Data records:
::::

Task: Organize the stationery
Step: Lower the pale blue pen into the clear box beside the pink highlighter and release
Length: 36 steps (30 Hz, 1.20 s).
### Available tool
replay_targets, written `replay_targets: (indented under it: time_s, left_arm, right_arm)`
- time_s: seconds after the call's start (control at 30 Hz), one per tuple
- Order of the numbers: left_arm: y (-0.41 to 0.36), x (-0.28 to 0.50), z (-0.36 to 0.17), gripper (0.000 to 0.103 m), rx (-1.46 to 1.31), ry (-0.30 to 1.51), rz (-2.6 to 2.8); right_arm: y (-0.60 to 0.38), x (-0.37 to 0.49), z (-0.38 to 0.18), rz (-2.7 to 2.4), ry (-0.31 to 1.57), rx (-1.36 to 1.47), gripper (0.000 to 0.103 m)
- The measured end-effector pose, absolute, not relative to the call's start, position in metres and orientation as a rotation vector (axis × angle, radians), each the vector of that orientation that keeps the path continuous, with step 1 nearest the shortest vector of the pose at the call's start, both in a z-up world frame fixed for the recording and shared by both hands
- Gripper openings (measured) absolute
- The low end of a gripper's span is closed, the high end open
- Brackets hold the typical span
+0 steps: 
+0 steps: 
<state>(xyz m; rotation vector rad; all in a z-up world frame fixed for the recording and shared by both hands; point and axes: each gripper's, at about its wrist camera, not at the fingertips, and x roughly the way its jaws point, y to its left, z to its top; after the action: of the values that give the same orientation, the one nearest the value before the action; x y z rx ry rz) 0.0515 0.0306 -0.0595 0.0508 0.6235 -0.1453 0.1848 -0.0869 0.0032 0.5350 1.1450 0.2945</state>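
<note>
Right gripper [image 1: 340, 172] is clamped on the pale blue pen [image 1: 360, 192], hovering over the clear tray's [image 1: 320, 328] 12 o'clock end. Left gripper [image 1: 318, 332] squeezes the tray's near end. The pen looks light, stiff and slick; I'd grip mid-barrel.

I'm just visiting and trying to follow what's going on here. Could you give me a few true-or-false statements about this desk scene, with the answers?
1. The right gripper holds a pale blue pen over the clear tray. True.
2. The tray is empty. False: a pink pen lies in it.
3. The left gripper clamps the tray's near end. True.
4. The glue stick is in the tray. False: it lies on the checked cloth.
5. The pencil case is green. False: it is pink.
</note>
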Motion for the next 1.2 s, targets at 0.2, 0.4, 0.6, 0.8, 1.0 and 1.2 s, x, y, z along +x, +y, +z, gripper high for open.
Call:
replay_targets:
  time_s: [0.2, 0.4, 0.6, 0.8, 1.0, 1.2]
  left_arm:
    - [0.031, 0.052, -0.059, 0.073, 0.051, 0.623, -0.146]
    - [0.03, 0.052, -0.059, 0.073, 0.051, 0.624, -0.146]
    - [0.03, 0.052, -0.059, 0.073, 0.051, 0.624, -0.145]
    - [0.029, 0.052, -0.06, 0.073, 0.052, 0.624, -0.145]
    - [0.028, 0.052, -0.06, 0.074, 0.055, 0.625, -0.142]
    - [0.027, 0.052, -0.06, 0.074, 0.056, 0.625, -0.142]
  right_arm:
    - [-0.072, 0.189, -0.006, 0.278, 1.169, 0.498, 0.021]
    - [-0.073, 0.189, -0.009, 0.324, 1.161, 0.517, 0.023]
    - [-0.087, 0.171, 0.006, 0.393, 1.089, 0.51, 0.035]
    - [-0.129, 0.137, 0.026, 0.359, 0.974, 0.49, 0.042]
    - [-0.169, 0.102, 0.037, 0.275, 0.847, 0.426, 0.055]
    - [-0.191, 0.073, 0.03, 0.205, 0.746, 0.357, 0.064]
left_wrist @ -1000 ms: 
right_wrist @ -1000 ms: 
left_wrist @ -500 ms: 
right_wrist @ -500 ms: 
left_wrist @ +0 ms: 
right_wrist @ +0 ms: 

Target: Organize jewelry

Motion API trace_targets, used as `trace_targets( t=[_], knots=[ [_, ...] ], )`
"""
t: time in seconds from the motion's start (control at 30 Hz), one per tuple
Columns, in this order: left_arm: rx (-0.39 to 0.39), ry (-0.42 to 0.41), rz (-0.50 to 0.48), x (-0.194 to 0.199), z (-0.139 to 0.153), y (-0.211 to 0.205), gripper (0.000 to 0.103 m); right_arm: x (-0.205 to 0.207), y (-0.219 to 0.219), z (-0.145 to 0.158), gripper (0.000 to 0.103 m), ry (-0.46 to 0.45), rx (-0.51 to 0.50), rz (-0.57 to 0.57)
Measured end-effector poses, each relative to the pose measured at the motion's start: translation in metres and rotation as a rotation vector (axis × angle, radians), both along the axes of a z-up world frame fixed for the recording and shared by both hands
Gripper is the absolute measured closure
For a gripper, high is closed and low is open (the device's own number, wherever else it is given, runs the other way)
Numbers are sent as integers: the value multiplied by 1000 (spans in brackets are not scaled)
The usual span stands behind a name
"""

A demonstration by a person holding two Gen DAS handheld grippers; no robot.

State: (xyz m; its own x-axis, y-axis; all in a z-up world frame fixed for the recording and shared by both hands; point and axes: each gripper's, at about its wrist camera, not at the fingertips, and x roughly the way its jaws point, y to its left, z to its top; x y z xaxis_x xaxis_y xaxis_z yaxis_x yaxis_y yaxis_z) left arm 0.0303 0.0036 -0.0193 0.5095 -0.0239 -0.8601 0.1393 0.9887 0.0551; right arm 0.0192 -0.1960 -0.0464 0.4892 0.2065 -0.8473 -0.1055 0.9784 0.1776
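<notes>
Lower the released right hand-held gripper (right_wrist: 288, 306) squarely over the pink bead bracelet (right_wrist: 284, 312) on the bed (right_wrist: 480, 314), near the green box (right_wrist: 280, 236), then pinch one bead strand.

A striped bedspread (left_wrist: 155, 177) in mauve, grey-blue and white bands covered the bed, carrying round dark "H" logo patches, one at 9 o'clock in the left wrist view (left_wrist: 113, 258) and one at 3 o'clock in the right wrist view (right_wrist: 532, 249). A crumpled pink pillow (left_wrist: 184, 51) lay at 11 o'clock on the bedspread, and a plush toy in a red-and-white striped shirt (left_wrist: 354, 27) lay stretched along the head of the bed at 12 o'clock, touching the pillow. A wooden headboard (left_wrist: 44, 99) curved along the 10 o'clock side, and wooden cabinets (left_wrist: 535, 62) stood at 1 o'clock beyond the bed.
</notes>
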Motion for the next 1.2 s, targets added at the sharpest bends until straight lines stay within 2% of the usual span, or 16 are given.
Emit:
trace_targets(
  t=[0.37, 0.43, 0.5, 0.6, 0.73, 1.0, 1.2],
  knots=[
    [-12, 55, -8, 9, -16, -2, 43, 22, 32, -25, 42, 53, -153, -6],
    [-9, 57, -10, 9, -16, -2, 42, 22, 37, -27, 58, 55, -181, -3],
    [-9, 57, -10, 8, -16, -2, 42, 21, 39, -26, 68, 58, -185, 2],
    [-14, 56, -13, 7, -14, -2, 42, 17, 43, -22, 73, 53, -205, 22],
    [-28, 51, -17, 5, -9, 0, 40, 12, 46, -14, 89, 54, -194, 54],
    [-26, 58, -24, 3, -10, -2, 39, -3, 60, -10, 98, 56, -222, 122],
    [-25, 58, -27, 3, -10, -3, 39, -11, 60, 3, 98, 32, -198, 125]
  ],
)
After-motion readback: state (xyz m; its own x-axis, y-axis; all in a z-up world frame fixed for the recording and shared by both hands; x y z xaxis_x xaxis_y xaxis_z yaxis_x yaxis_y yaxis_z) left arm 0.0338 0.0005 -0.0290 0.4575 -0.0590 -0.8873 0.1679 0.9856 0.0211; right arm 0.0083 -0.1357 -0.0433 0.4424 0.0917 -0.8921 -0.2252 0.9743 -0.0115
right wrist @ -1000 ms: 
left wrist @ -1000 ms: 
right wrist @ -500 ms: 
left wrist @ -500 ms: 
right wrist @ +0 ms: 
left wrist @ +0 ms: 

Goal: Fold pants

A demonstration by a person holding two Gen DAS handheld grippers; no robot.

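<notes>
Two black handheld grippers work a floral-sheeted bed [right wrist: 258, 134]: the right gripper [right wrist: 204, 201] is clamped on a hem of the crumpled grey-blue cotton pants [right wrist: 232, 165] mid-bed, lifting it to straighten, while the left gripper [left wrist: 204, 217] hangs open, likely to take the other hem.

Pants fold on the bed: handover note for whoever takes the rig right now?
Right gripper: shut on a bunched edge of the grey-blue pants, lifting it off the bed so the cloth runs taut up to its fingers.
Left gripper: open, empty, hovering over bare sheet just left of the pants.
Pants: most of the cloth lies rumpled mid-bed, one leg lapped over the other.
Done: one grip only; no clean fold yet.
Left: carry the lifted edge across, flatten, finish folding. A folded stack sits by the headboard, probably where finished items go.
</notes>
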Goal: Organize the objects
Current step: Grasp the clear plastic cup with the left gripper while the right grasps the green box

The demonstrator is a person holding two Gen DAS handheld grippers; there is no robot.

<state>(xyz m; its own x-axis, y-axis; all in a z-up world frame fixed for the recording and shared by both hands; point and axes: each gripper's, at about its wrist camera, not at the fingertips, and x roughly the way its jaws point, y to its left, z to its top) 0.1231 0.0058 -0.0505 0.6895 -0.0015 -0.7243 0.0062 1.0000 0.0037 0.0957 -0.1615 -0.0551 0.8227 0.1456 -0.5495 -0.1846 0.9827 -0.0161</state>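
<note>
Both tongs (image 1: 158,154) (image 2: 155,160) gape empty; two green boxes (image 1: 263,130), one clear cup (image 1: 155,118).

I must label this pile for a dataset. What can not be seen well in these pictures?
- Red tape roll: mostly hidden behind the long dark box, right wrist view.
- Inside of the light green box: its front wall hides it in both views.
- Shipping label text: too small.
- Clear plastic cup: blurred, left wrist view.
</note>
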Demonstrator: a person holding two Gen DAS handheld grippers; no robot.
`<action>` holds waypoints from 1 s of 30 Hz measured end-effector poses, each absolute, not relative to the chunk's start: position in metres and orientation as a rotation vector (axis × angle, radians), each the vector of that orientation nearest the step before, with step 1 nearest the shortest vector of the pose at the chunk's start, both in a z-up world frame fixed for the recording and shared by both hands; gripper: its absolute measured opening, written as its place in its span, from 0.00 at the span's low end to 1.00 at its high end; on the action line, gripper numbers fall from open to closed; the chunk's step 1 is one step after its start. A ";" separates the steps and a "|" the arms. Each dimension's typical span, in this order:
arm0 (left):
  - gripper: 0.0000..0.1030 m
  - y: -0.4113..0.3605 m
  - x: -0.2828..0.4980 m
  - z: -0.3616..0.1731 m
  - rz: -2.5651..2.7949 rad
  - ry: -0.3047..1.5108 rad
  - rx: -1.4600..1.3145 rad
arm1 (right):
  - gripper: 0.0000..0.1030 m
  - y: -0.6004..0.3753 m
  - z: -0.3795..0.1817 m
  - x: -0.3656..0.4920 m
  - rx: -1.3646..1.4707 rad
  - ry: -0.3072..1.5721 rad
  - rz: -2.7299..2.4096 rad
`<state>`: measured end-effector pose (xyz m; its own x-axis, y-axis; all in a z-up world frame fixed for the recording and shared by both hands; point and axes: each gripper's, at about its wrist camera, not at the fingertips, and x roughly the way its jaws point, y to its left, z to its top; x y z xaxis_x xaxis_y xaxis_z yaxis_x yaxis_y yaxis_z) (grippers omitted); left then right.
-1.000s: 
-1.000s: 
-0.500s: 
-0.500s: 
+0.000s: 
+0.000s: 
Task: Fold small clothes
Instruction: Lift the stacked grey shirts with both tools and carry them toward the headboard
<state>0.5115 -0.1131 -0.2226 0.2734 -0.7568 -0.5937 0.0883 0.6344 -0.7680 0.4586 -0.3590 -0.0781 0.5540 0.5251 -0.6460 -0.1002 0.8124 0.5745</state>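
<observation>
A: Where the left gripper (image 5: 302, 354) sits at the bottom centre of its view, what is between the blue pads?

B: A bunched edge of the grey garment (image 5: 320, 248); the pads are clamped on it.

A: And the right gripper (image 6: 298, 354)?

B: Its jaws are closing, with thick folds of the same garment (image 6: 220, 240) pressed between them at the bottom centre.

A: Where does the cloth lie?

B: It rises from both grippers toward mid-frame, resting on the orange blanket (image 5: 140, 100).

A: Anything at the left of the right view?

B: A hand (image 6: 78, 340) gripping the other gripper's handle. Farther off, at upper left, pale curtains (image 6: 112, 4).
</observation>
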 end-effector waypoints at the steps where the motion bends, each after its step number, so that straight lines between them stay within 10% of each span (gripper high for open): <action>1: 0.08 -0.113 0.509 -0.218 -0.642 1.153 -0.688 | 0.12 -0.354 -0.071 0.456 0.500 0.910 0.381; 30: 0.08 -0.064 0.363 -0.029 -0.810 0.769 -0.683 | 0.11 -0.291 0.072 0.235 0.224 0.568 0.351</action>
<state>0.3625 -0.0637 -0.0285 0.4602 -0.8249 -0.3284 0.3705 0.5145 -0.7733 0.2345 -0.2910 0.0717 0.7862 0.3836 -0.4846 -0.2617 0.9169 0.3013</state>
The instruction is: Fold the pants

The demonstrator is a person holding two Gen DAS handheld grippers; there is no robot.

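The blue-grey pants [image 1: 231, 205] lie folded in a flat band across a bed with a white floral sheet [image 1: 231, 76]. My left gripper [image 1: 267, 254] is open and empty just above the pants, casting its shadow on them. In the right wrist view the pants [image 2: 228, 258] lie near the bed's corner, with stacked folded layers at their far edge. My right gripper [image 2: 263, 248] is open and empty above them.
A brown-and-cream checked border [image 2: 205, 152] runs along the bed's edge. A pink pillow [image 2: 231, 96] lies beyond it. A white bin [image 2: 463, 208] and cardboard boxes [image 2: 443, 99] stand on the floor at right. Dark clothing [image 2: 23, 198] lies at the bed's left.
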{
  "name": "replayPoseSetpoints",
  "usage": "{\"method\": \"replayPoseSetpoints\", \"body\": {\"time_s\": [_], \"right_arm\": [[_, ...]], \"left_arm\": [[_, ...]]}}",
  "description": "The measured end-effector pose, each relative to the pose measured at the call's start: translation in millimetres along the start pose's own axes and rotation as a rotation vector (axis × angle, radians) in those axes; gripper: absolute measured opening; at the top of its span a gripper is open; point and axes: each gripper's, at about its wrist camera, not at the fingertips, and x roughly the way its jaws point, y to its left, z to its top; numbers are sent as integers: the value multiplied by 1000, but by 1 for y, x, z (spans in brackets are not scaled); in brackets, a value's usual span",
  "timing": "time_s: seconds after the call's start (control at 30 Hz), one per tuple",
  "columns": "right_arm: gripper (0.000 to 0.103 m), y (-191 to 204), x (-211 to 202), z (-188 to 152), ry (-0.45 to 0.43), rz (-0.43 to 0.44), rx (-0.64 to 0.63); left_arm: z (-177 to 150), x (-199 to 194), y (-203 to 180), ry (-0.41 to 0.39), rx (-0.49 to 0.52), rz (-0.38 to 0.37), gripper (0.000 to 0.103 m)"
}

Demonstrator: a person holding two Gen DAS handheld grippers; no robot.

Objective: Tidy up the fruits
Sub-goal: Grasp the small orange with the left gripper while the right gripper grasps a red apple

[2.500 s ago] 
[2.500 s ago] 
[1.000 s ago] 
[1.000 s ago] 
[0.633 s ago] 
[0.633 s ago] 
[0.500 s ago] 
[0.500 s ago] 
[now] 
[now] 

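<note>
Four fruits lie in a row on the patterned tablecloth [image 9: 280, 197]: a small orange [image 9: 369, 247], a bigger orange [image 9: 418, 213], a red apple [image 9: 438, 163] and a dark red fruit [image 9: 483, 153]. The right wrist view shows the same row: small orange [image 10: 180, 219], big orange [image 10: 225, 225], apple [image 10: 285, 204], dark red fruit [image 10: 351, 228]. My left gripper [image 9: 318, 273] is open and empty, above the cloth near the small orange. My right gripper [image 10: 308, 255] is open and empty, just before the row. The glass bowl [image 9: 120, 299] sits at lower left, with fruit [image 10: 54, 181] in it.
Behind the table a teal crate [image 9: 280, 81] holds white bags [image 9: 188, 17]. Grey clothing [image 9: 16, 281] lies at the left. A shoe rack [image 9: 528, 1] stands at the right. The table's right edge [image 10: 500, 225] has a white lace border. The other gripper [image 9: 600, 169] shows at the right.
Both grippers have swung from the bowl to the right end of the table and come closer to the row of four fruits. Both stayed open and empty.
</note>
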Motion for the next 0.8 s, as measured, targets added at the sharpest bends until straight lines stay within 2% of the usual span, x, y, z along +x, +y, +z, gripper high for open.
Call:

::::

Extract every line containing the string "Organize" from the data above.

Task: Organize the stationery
Target: Organize jewelry
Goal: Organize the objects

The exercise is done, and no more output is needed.